You can decompose the fraction using polynomial factorization and then look for a sum of the fractions with the factors as denominator
$$
\frac{1}{x^2+5x}
= \frac{1}{x(x+5)}
= \frac{A}{x} + \frac{B}{x+5} \iff \\
1 = A (x+5) + B x = (A+B)x + 5A
$$
Comparing the coefficients gives the equations
$$
A + B = 0 \\
5A = 1
$$
or $A = 1/5$, $B = -1/5$.
Thus
$$
\frac{1}{x^2+5x}
= \frac{1}{5} \left( \frac{1}{x}- \frac{1}{x+5} \right) \\
$$
This is called partial fraction decomposition.

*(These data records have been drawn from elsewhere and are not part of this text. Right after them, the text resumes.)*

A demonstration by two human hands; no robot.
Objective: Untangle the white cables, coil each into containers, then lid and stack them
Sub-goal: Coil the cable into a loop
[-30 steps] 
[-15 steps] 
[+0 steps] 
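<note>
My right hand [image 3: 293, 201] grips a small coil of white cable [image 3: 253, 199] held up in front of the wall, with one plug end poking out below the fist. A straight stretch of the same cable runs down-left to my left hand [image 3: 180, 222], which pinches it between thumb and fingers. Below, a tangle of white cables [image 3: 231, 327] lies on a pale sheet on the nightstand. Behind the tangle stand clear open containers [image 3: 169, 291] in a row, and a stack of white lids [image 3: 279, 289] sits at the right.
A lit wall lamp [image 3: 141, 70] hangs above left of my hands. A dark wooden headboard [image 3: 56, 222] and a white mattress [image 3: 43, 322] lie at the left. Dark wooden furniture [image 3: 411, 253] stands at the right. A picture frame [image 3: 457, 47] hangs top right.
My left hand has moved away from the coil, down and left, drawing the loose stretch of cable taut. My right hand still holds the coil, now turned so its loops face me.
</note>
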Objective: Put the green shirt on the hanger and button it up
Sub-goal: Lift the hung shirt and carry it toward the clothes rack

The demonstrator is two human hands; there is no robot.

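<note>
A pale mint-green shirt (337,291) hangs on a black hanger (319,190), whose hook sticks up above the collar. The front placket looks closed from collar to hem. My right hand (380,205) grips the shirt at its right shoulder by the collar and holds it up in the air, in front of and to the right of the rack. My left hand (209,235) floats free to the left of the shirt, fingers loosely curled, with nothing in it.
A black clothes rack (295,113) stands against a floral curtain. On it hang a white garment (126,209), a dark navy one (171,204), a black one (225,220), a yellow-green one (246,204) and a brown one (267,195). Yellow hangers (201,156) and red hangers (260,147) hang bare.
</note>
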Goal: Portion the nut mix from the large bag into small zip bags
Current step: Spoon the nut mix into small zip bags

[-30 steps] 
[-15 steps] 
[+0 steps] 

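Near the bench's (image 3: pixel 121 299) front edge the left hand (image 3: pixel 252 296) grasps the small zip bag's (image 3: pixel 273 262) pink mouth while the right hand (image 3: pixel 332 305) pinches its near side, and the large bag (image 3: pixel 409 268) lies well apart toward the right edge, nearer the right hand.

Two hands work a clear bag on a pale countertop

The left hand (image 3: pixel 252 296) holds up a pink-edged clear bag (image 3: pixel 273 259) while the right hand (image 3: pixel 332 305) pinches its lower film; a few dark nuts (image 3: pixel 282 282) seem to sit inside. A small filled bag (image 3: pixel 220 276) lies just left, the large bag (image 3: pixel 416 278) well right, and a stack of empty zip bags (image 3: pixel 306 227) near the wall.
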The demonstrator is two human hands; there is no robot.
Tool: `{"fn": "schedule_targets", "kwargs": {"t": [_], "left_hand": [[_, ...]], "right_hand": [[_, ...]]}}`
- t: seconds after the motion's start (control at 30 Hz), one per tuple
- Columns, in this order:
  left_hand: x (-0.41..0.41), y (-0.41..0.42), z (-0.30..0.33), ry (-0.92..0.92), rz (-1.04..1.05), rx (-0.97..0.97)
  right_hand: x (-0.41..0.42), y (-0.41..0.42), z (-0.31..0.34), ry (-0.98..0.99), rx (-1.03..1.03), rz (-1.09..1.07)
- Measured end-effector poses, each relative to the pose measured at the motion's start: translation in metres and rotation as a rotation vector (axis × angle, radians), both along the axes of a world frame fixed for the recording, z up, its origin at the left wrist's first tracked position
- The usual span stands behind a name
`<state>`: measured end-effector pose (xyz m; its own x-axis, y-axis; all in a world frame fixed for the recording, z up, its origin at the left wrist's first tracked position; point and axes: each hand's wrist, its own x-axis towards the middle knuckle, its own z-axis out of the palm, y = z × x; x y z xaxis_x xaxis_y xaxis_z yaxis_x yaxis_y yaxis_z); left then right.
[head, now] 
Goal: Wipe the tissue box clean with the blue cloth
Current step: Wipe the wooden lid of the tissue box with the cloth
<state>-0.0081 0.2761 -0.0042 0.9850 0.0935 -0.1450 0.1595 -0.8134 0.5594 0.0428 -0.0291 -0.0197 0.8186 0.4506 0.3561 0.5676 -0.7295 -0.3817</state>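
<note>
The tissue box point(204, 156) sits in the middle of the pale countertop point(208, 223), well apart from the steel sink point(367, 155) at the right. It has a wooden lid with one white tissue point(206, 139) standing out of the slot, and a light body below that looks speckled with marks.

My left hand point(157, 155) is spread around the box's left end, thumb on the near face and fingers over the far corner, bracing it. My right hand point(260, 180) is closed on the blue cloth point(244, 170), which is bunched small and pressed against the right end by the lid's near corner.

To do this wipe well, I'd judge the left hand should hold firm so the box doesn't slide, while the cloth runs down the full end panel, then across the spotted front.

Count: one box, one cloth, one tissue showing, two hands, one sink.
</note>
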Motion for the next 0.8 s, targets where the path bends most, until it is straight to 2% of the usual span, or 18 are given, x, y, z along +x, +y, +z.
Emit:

So this leads to the WA solution.
A: The convention is to call the inverse trigonometric function "arcus" something (formerly "argument of"), but the inverse hyperbolic functions "Area" something.
$$
−\tfrac25\text{Artanh}(\tfrac25(x+\tfrac52))=t+C
$$
can be easily solved as
$$
\tfrac25(x+\tfrac52)=\tanh(-\tfrac52(t+C))
\\
x=-\tfrac52\tanh(\tfrac52(t+C))-\tfrac52
$$

This form of the integral stems from quadratic completion in
$$
\int\frac{dx}{x^2+5x}=\int\frac{dx}{(x+\frac52)^2-(\frac52)^2}=\frac25\int\frac{d(\frac25x+1)}{(\frac25x+1)^2-1}
$$
and then applying standard integrals after the substitution $u=\frac25x+1$
A: If $y = \mbox{arc}\tanh x$, then $$x = \tanh y =\frac{e^y - e^{-y}}{e^y+e^{-y}}= \frac{e^{2y} - 1}{e^{2y}+1}.$$  So
$$ x(e^{2y}+1) = e^{2y}-1$$
or $$e^{2y}(x-1) = -x-1$$
So $$e^{2y} = \frac{1+x}{1-x}.$$  That is
$$2y = \log\left( \frac{1+x}{1-x}\right)$$
and
$$y= \frac{1}{2}(\log(1+x)-\log(1-x)).$$
So we have $\mbox{arc}\tanh x = \frac{1}{2}(\log(1+x)-\log(1-x).$$
Partial fractions is giving the $\log$ version of the answer and WA is giving the $\mbox{arc}\tanh$ version.